I came into work at BBC Three Counties Radio one day to a message from the daughter of one of my regular listeners. I had struck up an unlikely off-air friendship with her mother, the warm, opinionated and razor-sharp Beryl, after we’d first met at an outside broadcast. Her daughter explained that she had fallen ill a few days previously and had sadly died, but not before writing a note to her family with strict instructions to inform me in the event of her death.
As the dust following announcement of more swingeing cuts to local radio has settled, I think it’s important to remember listeners like Beryl – and the unique connection they have with their BBC local radio station. I left the organisation in 2021 and all my former colleagues have stories like mine to tell: from the late-night show that enabled one listener, who had been adopted, to meet her 100-year-old birth mother for the first time; to the BBC Newcastle show that was contacted by the daughter of a seriously ill local man, asking them to help record a song he’d written for her 56 years previously when she was nine months old. With the help of local music students, the station turned her wish into reality. Her father died shortly afterwards.
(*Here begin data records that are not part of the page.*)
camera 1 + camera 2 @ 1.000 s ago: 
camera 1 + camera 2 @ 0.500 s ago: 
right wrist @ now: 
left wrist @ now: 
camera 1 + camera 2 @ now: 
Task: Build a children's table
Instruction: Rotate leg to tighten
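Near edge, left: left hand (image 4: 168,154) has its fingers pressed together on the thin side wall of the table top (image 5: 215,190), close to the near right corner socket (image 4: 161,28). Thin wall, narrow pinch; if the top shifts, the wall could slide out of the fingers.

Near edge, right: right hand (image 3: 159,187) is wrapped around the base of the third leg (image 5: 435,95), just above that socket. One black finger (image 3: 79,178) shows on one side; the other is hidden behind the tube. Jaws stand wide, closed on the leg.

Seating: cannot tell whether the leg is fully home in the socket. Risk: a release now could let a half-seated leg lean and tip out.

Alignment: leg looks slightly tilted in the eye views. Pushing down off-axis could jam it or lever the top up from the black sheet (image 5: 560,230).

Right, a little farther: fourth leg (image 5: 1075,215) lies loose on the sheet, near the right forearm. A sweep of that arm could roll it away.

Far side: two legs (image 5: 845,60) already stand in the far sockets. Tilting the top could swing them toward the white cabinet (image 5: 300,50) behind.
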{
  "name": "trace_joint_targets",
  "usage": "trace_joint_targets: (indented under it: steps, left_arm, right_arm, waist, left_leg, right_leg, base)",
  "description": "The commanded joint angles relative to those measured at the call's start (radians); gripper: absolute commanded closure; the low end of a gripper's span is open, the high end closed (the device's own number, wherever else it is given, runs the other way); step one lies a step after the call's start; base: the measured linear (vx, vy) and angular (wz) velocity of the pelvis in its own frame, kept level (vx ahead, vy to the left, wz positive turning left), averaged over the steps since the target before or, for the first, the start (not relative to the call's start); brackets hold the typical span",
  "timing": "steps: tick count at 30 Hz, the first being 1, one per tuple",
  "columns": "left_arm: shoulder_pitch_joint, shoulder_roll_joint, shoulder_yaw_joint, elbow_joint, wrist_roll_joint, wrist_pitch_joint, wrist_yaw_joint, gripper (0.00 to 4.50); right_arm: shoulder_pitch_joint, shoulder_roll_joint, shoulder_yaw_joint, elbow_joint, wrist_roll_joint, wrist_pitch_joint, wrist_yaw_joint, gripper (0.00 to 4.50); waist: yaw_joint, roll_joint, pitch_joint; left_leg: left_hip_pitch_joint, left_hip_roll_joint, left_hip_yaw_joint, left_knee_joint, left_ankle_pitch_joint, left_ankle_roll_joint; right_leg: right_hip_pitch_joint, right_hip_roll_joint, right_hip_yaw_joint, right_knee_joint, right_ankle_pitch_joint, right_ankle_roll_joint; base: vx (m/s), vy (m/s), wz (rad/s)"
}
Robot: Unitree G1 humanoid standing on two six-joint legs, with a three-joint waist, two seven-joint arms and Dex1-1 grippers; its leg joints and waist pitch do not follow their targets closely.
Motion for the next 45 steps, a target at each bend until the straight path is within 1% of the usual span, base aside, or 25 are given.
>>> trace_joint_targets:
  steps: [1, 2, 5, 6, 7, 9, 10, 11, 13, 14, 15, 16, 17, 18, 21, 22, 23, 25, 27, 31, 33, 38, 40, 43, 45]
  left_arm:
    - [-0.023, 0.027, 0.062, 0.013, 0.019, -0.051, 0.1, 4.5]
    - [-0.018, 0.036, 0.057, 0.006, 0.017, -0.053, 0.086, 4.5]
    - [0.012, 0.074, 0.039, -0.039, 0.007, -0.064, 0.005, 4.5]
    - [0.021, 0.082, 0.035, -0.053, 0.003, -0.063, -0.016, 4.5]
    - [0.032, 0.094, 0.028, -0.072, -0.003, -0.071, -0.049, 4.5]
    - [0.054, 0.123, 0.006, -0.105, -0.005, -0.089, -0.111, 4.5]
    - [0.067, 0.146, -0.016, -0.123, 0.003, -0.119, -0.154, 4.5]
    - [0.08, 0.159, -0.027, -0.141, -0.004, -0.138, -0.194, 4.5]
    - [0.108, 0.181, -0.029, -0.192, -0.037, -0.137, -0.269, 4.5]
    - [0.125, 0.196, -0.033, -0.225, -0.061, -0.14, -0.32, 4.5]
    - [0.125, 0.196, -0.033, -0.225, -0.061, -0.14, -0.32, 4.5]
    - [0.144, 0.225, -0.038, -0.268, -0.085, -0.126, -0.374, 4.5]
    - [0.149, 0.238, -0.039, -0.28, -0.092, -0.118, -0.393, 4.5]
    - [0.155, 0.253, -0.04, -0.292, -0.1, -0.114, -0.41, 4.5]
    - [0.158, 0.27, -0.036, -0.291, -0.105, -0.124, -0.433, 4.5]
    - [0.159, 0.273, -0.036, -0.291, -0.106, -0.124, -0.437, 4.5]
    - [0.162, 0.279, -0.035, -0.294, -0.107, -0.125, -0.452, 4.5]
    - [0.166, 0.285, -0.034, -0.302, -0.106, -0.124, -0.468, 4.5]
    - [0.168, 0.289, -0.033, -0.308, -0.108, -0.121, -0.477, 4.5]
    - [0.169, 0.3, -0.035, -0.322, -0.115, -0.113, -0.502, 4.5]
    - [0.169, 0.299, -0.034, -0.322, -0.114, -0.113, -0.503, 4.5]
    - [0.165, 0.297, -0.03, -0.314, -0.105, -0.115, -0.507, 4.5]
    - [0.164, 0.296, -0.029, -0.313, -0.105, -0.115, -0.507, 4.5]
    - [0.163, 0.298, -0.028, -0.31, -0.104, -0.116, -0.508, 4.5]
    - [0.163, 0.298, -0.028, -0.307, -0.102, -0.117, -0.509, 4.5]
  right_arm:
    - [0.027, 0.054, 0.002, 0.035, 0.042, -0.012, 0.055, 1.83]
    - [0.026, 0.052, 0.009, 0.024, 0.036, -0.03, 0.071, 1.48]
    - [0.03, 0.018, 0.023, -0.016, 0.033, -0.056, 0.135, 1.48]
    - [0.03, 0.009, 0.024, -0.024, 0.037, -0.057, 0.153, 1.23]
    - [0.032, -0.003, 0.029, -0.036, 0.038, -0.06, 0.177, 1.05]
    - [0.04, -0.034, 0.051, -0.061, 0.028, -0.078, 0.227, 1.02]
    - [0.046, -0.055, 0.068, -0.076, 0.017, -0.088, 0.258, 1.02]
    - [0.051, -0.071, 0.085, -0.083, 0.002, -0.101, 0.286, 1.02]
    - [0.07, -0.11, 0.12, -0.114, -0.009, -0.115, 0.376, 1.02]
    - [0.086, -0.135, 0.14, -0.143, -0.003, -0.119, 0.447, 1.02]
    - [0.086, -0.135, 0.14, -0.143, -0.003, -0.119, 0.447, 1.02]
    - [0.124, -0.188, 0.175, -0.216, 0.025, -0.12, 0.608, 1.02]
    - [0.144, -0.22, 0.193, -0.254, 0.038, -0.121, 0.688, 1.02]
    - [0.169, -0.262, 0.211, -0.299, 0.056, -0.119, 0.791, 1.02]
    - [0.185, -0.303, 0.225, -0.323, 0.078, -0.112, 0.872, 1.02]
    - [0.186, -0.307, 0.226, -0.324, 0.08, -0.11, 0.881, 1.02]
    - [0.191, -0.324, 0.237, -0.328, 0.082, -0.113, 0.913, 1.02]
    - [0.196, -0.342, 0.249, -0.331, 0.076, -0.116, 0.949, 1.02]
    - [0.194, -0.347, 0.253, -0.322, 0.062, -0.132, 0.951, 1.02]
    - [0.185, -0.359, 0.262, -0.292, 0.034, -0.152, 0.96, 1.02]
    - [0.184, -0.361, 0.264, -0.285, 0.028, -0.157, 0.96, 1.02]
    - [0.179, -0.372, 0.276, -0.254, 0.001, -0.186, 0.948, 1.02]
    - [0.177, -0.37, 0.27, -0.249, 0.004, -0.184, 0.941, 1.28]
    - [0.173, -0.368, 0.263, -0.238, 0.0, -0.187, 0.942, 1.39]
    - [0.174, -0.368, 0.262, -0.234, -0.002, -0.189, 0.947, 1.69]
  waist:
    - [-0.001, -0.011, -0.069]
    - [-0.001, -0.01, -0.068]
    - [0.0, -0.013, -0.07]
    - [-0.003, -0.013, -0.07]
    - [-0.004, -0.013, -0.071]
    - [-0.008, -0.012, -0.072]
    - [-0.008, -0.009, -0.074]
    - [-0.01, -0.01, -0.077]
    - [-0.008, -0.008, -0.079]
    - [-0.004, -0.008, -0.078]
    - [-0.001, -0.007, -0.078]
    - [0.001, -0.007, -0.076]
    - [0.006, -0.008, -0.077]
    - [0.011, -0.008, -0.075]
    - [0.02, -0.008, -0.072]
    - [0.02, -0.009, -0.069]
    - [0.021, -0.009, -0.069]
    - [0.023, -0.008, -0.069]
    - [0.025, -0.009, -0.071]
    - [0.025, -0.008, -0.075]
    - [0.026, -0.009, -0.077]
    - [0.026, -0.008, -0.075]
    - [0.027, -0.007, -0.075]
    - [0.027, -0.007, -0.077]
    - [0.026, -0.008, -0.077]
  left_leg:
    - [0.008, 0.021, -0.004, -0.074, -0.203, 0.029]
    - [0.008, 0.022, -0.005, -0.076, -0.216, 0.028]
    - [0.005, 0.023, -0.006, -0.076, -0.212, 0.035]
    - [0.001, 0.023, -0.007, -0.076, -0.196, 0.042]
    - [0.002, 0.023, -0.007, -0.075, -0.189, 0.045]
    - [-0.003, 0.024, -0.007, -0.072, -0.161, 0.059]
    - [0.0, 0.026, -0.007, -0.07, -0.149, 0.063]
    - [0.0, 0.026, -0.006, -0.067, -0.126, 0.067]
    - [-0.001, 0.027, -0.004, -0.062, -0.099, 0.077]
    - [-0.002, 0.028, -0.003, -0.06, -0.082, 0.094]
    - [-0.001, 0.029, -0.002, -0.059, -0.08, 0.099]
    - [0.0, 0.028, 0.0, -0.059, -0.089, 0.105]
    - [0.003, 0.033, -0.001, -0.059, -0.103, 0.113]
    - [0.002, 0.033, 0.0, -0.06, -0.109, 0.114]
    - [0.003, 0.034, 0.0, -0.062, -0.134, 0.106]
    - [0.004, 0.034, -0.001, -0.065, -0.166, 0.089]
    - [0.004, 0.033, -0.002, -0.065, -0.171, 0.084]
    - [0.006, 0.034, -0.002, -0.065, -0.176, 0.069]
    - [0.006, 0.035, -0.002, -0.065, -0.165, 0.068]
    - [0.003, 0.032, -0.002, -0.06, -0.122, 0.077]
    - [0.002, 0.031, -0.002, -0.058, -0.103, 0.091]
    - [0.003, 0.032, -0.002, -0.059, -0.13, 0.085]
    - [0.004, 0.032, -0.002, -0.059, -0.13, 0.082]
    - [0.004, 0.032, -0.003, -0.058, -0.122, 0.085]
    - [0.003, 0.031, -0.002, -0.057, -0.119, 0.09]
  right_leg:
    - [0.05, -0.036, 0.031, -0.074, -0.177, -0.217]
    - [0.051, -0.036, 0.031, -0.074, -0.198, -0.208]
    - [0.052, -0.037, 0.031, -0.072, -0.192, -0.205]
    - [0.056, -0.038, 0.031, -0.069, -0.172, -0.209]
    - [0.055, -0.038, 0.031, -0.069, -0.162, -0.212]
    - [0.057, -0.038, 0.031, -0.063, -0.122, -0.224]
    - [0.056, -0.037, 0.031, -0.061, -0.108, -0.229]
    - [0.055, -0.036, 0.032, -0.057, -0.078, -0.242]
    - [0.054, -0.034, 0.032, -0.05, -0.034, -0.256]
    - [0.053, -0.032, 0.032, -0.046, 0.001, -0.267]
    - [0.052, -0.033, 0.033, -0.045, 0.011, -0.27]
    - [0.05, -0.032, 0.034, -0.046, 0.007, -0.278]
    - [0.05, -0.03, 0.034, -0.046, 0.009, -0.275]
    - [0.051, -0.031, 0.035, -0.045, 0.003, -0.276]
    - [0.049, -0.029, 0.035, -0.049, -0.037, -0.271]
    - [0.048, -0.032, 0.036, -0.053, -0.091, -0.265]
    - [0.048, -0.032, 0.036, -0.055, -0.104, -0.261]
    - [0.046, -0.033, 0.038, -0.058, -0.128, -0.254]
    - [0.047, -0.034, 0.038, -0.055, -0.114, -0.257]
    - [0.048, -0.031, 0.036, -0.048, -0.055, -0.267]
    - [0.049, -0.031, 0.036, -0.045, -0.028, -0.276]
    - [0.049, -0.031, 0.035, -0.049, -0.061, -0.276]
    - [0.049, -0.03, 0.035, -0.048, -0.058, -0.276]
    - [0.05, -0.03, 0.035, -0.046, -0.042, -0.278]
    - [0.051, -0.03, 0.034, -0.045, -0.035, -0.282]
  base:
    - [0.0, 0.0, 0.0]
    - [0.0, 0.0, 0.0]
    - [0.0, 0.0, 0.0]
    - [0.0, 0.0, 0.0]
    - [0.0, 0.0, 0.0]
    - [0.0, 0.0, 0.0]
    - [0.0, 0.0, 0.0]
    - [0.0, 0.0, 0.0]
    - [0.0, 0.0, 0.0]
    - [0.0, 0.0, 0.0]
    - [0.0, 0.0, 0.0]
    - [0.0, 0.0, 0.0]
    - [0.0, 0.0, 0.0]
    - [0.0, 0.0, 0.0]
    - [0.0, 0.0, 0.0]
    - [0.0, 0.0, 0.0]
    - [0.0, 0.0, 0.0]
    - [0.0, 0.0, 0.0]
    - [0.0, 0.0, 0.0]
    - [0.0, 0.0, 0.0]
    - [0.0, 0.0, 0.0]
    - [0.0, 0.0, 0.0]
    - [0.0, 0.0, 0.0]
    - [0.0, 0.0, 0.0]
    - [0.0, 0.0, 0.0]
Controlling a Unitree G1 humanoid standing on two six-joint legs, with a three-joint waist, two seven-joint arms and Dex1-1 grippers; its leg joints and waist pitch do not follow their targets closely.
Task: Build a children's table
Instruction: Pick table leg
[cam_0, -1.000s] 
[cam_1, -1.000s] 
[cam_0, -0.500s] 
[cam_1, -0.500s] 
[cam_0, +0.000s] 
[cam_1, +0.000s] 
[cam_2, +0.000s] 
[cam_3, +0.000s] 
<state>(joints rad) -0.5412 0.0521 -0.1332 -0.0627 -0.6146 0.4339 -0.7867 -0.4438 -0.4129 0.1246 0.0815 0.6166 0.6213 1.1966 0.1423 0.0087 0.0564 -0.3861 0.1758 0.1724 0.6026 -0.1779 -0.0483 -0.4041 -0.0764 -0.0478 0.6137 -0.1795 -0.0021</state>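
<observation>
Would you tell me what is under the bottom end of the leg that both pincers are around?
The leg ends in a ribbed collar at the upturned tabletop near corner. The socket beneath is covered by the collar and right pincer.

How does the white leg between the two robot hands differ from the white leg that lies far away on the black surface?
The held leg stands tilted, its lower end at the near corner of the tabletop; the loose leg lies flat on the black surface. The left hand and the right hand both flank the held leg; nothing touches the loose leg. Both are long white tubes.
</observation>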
Local radio should be the jewel in the BBC’s crown: radio shows fronted by talented presenters who are proud and knowledgable about where they live and work, offering vital news, analysis, entertainment and, most importantly, companionship to nearly 6 million listeners. It is a public service made by local people for local listeners, many of whom are elderly and lonely. Its roots in communities distinguishes BBC local radio from the commercial sector, where leading groups such as Bauer and Global have amalgamated smaller local stations into large national brands.
Now, barring a few exceptions, your local radio station will only be local from 6am to 2pm on weekdays and for sport at the weekend. Remaining shows will be mostly shared across vast regional patches or will become national shows. Under the proposals, someone living in Aylesbury will be hearing a drivetime programme featuring the Norfolk coast, 150 miles away.
Many of the weekend shows that face being cut focus specifically on underrepresented communities. According to the proposals, popular local African-Caribbean and Asian shows risk being axed, with their slot becoming a single, all-England show. If the BBC does not broadcast these kinds of shows and tell these kinds of stories, nobody else will.
During the pandemic, when local radio performed a vital public service, bosses reduced daytime output from four shows to three, while increasing show duration from three hours to four, a move that proved extremely unpopular with listeners, who swamped presenters with complaints. The latest plans are also unpopular with politicians – many of whom, across the political spectrum, have come out to denounce the cuts in parliament and in open letters to the director general. The Department for Digital, Culture, Media and Sport has summoned BBC bosses to appear in front of its parliamentary committee on 1 December to justify their decisions.
The BBC says this is about saving money and increasing the organisation’s digital presence, but radio itself is fundamentally not expensive, if run properly. Your average local radio presenter is on a salary of about £35,000. The resources are there, they are just poorly used. As for the digital proposals to target local radio at a younger audience, they feel not only about 15 years too late but misguided. Young audiences are already happily settled elsewhere, at radio stations such as Radio 1 or 1Xtra, or on platforms such as TikTok. Meanwhile, local radio’s traditional 55-plus listenership is a growing and underserved market. The digital proposals also recommend widening the commissioning of local podcasts for BBC Sounds but, as brilliant as podcasts can be, they are not the same as a live, local radio show.
Is there an alternative? Former colleagues talk of the need to radically thin out layers of management, curb unnecessary spending and prune excessive salary levels elsewhere within the BBC. It can and should be doable. Because if the BBC cannot devise a way to help this most precious of public services not only to survive, but to thrive, who will?
The BBC is lucky Beryl is no longer here. She wouldn’t have let it get away with any of this, and nor should the nearly 6 million people who tune into their BBC local radio station in England every week.
Nick Coffer was a presenter on BBC Three Counties Radio from 2010 until 2021. He is now managing director of Boutique Broadcast, a podcast production company
• This article was amended on 14 November 2022 to clarify that changes to specific programmes remain at the proposal stage.